Two of my fur babies, Huckleberry and Sparky |
It's been awhile!
The last time I wrote here, it was 2015.
Back in 2015, I had just escaped an abusive husband.
I had left a note on the kitchen table and disappeared while he was at work. I hopped on a plane from Pennsylvania and landed in sunny Florida. I can still remember how excited I was the minute I landed and saw all the palm trees and felt the warmth hugging me.
My health improved by leaps and bounds. There were no more violent anger outbursts to look out for. My fight or flight system settled down.
I was able to finally start living a softer, slower, gentler, more loving life, just like I had been visualizing and manifesting all along.
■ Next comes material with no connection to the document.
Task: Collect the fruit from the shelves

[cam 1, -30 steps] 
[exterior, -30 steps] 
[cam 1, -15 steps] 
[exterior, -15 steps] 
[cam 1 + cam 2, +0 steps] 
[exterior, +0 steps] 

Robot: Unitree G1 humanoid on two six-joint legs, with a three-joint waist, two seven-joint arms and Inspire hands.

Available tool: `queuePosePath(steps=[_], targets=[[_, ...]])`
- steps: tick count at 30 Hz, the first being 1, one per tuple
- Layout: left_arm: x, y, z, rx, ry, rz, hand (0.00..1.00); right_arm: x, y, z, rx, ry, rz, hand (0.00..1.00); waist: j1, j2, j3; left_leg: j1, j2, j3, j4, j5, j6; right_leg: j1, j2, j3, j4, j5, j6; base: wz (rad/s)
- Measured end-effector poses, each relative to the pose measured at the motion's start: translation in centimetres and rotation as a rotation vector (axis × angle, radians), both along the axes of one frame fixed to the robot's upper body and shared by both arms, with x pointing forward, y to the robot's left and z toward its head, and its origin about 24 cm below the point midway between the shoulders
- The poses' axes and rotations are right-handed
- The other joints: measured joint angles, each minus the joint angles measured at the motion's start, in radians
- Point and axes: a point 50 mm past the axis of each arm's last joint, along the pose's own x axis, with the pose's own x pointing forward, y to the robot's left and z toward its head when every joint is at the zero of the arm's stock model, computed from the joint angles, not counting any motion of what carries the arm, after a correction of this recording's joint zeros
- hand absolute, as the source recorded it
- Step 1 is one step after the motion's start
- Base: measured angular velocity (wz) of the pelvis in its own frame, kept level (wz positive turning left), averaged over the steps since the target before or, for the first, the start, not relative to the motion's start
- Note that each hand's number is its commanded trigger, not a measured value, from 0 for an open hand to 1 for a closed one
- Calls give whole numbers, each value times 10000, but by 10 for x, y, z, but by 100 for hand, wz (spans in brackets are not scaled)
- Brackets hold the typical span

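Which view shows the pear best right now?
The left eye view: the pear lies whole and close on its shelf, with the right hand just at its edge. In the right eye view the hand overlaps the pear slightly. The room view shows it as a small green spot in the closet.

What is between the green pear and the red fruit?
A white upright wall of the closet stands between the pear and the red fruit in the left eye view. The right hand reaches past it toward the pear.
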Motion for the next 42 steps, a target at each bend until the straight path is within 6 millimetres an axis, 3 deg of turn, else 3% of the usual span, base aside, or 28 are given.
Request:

Just like I saw myself living as I was listening to audios imagining a calm and loving environment.
I was finally enjoying my life.
I was LIVING!
I had moved in August, and after about a solid seven months, by about March, I was enjoying pretty good health, too.
I was able to go out on drives as a passenger and actually eat without feeling sick in the car, something I couldn't do in Pennsylvania before I moved.
I was able to go out kayaking in beautiful warm weather in the winter in Tampa and para sailing at the beach in the summer.
I was walking our two dogs Sparky and Sadie twice a day in the beautiful Floridian weather.
I met locals and neighbors on our walks, made friends, connections.
I got to experience a genuine and comfortable family life with the family I was living with at the time.
I went on long walks an hour or 2 by myself almost every day, or every other day.
I hiked on trails in the woods right behind where I lived, in cities, towns, anywhere and everywhere I happened to be at the time.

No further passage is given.